[YOUR GOAL] Repeat everything in the data exactly except images.

##########

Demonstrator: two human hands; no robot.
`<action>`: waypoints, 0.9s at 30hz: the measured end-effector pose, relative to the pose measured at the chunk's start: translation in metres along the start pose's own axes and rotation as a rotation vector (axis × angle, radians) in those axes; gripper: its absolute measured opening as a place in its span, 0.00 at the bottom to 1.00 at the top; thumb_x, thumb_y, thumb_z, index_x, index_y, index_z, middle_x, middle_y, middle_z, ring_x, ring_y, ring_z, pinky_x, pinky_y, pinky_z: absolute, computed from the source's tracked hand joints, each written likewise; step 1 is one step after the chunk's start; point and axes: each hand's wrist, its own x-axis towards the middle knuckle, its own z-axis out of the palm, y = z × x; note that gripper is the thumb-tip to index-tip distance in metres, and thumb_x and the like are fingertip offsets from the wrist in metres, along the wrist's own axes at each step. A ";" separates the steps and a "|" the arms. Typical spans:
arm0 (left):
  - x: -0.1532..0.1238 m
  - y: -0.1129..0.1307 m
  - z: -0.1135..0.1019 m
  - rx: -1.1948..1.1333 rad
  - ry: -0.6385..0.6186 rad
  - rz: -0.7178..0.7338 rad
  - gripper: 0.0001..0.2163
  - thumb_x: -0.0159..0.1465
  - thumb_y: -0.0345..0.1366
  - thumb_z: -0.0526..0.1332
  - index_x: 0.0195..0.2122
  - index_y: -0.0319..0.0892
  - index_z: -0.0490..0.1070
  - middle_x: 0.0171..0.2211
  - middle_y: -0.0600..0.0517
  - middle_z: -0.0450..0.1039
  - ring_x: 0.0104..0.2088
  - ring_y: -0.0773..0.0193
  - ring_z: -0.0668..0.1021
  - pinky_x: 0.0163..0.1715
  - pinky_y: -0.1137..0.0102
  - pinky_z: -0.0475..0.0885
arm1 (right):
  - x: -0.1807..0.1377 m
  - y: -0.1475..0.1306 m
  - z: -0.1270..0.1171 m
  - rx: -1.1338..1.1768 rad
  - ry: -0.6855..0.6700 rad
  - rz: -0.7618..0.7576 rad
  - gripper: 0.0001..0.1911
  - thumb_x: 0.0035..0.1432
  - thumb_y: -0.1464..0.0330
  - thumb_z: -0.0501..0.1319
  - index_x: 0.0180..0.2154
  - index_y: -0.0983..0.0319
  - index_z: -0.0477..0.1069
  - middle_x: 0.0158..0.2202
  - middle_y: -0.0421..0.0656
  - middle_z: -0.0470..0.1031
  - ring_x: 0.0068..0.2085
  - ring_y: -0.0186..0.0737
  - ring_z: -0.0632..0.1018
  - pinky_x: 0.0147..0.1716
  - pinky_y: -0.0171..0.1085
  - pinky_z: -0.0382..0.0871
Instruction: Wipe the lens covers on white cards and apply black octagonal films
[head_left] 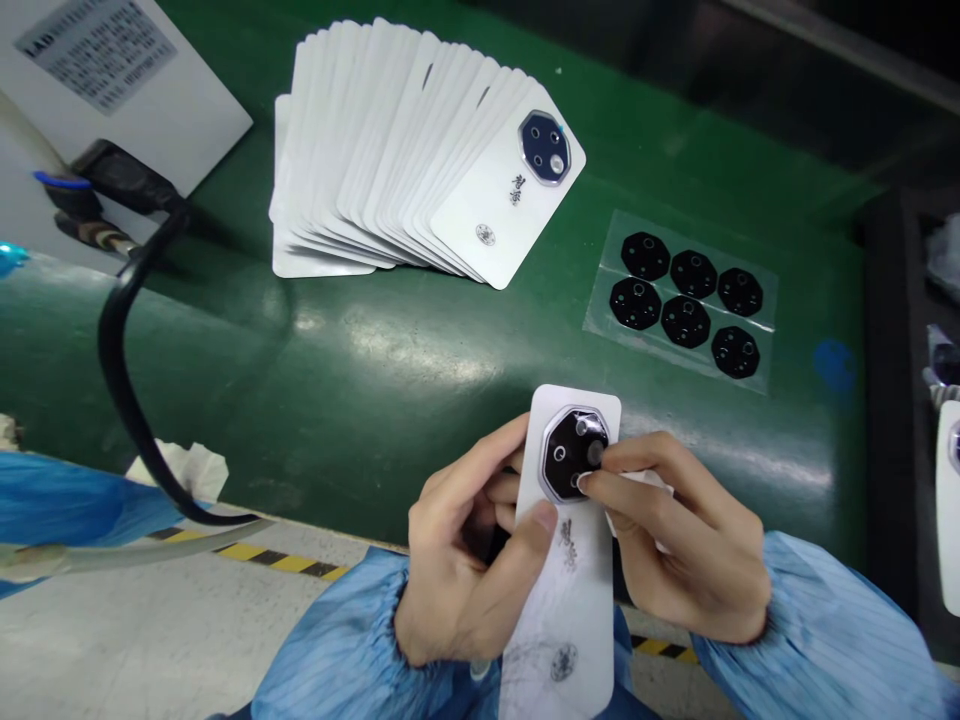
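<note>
Panel (589, 600), white and phone-shaped, slants across lower centre of the frame, and my left hand (472, 540) has it pinched: thumb flat on the front, fingers tucked behind! My right hand (682, 540) is at the right rim of the black octagonal plate (576, 453) near the panel's top, thumb and forefinger tips close together; from this far off I can't tell whether they pinch it or only press. Here's my worry: a lopsided push could leave that plate crooked, and a bare fingertip could smear its gloss. The panel's lower end reaches past the green table (450, 345), too, so a slipping left thumb could cost me the lot! Right of centre lies a clear sheet (598, 315) bearing six black octagons (688, 321); upper centre, a fan of white covers (375, 150) that one stray elbow could scatter.
</note>
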 end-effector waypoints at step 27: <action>0.004 0.018 0.008 -0.107 0.129 -0.256 0.17 0.57 0.35 0.69 0.49 0.47 0.78 0.39 0.50 0.82 0.16 0.74 0.71 0.13 0.79 0.63 | 0.010 -0.012 -0.008 0.367 0.157 0.242 0.10 0.59 0.82 0.57 0.38 0.65 0.72 0.34 0.43 0.71 0.31 0.34 0.73 0.25 0.34 0.68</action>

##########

[REPLY]
Demonstrator: two human hands; no robot.
`<action>`: waypoints, 0.9s at 30hz: the measured end-effector pose, relative to the pose measured at the chunk's start: translation in metres along the start pose's own axes and rotation as a rotation vector (axis × angle, radians) in those axes; gripper: its absolute measured opening as a place in its span, 0.00 at the bottom to 1.00 at the top; thumb_x, thumb_y, thumb_z, index_x, index_y, index_z, middle_x, middle_y, middle_z, ring_x, ring_y, ring_z, pinky_x, pinky_y, pinky_z: absolute, computed from the source's tracked hand joints, each written likewise; step 1 is one step after the chunk's start; point and axes: each hand's wrist, its own x-axis towards the middle knuckle, its own z-axis out of the palm, y = z × x; note that gripper is the thumb-tip to index-tip distance in metres, and thumb_x and the like are fingertip offsets from the wrist in metres, along the wrist's own axes at each step. A ";" separates the steps and a "|" the arms. Typical spans:
arm0 (left):
  - x: -0.1532..0.1238 m
  - y: -0.1129..0.1307 m
  - z: -0.1135..0.1019 m
  - rx: -1.1948..1.1333 rad
  - ry: -0.6385..0.6186 rad
  - rz: -0.7178..0.7338 rad
  - gripper: 0.0001..0.2163
  - thumb_x: -0.0159..0.1465
  - thumb_y: -0.0345..0.1366
  - thumb_z: -0.0526..0.1332
  - index_x: 0.0195..0.2122
  - index_y: -0.0319..0.0892
  - index_z: -0.0490..0.1070
  - middle_x: 0.0171..0.2211
  - middle_y: -0.0600..0.0517
  - middle_z: -0.0450..0.1039
  - ring_x: 0.0104..0.2088
  - ring_y: -0.0773..0.0193
  - ring_z: -0.0668..0.1021
  - pinky_x: 0.0163..0.1715
  - pinky_y: -0.1137..0.0102
  - pinky_z: -0.0475..0.0885
arm1 (right):
  - x: -0.1807..0.1377 m
  - y: -0.1475..0.1306 m
  - z: -0.1270..0.1171 m
  - rx: -1.1338..1.1768 rad
  - ry: -0.6855..0.6700 rad
  - rz: -0.7618..0.7576 rad
  - gripper: 0.0001..0.1911
  - thumb_x: 0.0035..0.1432
  - thumb_y: -0.1464..0.0330
  - thumb_z: -0.0501..0.1319
  - index_x: 0.0180..0.2154
  - index_y: -0.0983..0.0319
  - index_z: -0.0477..0.1069
  - middle_x: 0.0158..0.2202
  - middle_y: -0.0421..0.0656
  - middle_z: -0.0470..0.1031
  - ring_x: 0.0068..0.2085
  - ring_y: -0.0186..0.0737
  - ring_z: -0.0632..0.1018
  - pinky_x: 0.0147..0.1716
  - pinky_y: -0.0171..0.1085
  - pinky_z: -0.0382..0.0871
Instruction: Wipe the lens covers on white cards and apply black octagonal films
[head_left] 
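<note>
Panel (589, 600), white and phone-shaped, slants across lower centre of the frame, and my left hand (472, 540) has it pinched: thumb flat on the front, fingers tucked behind! My right hand (682, 540) is at the right rim of the black octagonal plate (576, 453) near the panel's top, thumb and forefinger tips close together; from this far off I can't tell whether they pinch it or only press. Here's my worry: a lopsided push could leave that plate crooked, and a bare fingertip could smear its gloss. The panel's lower end reaches past the green table (450, 345), too, so a slipping left thumb could cost me the lot! Right of centre lies a clear sheet (598, 315) bearing six black octagons (688, 321); upper centre, a fan of white covers (375, 150) that one stray elbow could scatter.
</note>
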 end-effector waypoints at step 27: <action>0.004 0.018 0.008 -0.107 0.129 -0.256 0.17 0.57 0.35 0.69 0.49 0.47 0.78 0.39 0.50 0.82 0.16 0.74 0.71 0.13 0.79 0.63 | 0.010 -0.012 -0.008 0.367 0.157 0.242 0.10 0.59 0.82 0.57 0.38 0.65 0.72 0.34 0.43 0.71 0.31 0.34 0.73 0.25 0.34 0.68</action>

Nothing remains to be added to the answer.